LOKALMIX
Betreuung: „Plötzlich ist alles anders“
Wiehl - Menschen mit Behinderung die Teilhabe am Leben in Gemeinschaft zu ermöglichen, ist eine der wichtigsten Aufgaben der HBW Haus für Menschen mit Behinderung Wiehl - Was aber tun, wenn Gemeinschaft in Zeiten des Corona-Virus zur Gefahr wird?
220 erwachsene Menschen mit Behinderung betreut das HBW Haus für Menschen mit Behinderung Wiehl (HBW) in gemeinschaftlichen und ambulanten Wohnformen. Viele von ihnen arbeiten in den Behinderten Werkstätten Oberberg (BWO), die genau wie das HBW vom Verein zur Förderung und Betreuung behinderter Kinder Oberbergischer Kreis betrieben wird. Doch alle drei Standorte der BWO wurden am 18. März zunächst bis zum 20. April aufgrund der Corona-Krise per Erlass geschlossen. Seit Freitag steht fest: Die BWO muss weiterhin geschlossen halten werden, mindestens bis zum 3. Mai. Auch Besuche von Angehörigen und Freizeitangebote fallen weg. Das soziale Leben steht still – und die Mitarbeiter in den Wohn- und Betreuungsangeboten des HBW stehen vor täglich neuen Herausforderungen, die es zu meistern gilt.

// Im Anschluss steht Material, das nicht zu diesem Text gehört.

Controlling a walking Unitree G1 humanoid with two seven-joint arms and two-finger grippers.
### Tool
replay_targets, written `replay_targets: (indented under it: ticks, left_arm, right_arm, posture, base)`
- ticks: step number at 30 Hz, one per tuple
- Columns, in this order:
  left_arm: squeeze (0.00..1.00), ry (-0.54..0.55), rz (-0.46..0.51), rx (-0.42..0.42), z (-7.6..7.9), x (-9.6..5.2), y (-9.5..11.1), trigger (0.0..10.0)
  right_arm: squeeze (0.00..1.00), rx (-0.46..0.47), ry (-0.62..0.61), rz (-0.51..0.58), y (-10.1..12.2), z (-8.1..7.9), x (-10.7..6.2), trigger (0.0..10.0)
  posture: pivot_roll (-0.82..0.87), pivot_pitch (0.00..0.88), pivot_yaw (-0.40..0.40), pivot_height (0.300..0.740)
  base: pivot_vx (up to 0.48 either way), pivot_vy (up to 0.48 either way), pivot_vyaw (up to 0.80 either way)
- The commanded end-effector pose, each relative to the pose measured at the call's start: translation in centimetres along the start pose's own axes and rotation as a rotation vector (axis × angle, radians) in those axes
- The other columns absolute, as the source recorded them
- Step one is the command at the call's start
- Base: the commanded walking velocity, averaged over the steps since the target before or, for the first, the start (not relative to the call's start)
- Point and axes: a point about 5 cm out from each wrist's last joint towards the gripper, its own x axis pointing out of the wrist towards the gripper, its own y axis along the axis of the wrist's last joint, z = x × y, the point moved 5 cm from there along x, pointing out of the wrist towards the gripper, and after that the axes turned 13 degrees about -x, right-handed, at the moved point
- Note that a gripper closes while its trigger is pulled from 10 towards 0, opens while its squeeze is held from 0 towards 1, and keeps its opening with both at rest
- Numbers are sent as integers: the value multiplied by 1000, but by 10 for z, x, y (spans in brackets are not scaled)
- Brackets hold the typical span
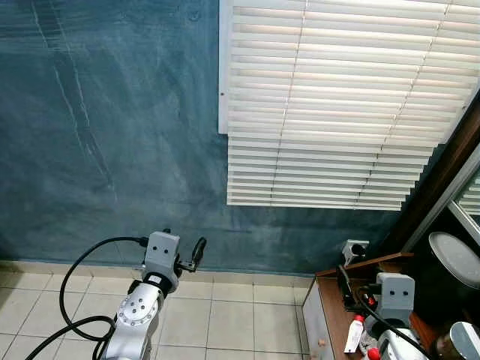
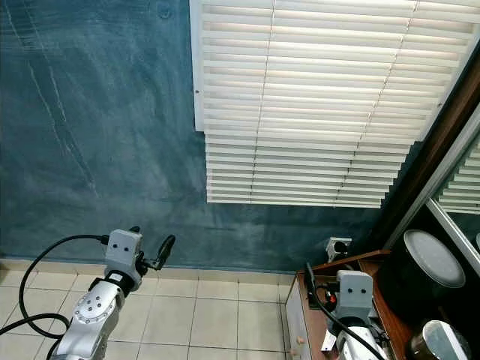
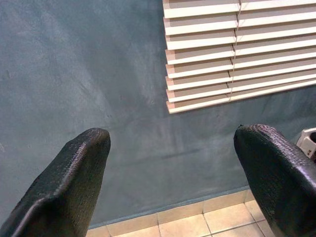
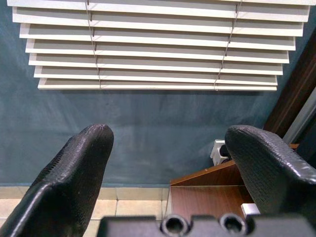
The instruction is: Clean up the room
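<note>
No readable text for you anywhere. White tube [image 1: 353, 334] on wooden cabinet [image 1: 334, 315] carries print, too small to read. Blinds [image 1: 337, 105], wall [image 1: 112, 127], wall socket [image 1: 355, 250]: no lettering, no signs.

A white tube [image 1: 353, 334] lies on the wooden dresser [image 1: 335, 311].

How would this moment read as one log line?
left gripper: open, empty | right gripper: open, above brown wooden cabinet | facing blue wall, white blinds
</note>
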Motion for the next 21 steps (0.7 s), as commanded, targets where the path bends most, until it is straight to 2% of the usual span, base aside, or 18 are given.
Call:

Barbara Futh und ihr Team betreuen über 80 Menschen in ambulanten Wohnformen. Für diese ist die Bedrohung durch das Virus einerseits so schwer zu fassen, dass es ihnen schwerfällt, zu Hause zu bleiben und direkte Kontakte zu meiden. Andererseits spüren sie die derzeitige Angst in der Gesellschaft sehr wohl. Das Wegbrechen der eigenen bekannten Alltagsstrukturen verstärkt dieses Gefühl der Verunsicherung noch. Daum suchen Barbara Futh und ihre Kollegen immer wieder das Gespräch und klären mithilfe von Informationsmaterial in leichter Sprache über das Virus und die damit verbundenen Auflagen auf.
[Stephanus Dünzer, Bewohner des Hauses am Konradsberg, bei der Gartenarbeit. Den Garten und die Gemeinschaftsräume dürfen die Bewohner nur gruppenweise betreten, um das Ansteckungsrisiko zu minimieren - Das Coronavirus erklärt er mit seinen Worten und hofft bald wieder in die Werkstatt zu dürfen.]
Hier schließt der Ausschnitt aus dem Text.